Exercise directions:
Only one stretch of the data below should be repeated: the lines from the line containing "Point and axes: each" through the line containing "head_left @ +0", inclusive, exactly as they are.
----
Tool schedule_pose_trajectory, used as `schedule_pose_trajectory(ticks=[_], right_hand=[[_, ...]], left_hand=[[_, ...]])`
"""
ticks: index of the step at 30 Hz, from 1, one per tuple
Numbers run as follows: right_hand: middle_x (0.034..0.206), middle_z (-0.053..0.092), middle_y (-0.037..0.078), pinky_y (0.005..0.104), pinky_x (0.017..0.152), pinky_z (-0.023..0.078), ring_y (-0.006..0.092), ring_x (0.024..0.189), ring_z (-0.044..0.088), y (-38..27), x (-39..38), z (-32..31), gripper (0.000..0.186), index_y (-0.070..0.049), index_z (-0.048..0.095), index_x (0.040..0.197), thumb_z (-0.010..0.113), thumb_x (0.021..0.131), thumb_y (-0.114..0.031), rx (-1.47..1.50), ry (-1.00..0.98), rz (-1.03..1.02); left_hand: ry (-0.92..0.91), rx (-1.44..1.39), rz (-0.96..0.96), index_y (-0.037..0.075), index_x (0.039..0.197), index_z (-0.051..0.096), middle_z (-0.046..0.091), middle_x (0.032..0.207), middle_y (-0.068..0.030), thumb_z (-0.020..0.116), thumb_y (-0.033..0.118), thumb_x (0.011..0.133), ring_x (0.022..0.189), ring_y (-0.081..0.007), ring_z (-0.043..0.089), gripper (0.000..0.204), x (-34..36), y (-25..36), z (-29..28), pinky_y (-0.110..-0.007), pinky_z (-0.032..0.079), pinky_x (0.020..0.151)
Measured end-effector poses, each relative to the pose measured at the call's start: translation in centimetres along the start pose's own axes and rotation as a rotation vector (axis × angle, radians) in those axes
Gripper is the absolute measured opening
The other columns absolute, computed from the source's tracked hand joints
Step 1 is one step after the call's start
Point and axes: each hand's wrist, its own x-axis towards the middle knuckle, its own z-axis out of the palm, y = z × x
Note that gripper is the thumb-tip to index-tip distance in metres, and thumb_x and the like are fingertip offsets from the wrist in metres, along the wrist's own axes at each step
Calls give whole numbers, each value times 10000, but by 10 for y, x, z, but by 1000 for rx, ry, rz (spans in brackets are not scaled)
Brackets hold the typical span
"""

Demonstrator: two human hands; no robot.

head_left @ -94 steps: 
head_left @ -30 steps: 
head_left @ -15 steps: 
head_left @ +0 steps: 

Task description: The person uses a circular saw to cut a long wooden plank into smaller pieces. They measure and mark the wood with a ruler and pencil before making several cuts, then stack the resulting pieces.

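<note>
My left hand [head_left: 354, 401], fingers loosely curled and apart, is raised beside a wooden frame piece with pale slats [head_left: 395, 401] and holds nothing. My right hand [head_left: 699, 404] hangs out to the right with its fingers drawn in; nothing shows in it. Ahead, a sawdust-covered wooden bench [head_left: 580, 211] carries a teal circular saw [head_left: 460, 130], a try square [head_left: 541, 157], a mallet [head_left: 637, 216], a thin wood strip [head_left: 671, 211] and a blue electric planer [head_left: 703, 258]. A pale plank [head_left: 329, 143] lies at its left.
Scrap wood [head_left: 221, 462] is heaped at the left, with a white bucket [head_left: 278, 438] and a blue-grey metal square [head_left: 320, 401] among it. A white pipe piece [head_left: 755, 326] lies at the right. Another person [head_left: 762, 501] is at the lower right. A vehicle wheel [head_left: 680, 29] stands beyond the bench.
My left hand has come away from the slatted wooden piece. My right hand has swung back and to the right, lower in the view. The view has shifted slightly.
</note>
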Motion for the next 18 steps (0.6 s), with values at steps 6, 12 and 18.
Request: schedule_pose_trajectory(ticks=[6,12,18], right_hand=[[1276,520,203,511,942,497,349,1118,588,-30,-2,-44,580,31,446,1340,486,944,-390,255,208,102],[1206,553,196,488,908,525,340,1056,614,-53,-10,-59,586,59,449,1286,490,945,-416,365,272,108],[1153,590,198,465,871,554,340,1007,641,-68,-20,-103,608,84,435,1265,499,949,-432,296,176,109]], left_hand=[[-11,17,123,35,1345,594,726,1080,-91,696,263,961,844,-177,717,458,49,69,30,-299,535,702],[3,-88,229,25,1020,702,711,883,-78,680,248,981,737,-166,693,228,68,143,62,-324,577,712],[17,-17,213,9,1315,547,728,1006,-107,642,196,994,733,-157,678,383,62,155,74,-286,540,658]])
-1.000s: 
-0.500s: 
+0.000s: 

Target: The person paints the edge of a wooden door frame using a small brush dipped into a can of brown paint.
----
Exercise output:
Point and axes: each hand's wrist, its own x-axis towards the middle knuckle, its own z-axis out of the palm, y = z × x
Note that gripper is the thumb-tip to index-tip distance in metres, and thumb_x and the like are fingertip offsets from the wrist in metres, along the wrist's own axes at each step
Calls give whole numbers, each value times 10000, but by 10 for y, x, z, but by 1000 for rx, ry, rz (spans in brackets are not scaled)
Brackets hold the typical span
"""

Demonstrator: two human hands; no robot.

head_left @ -94 steps: 
head_left @ -30 steps: 
head_left @ -15 steps: 
head_left @ +0 steps: 

That concludes the answer to the exercise.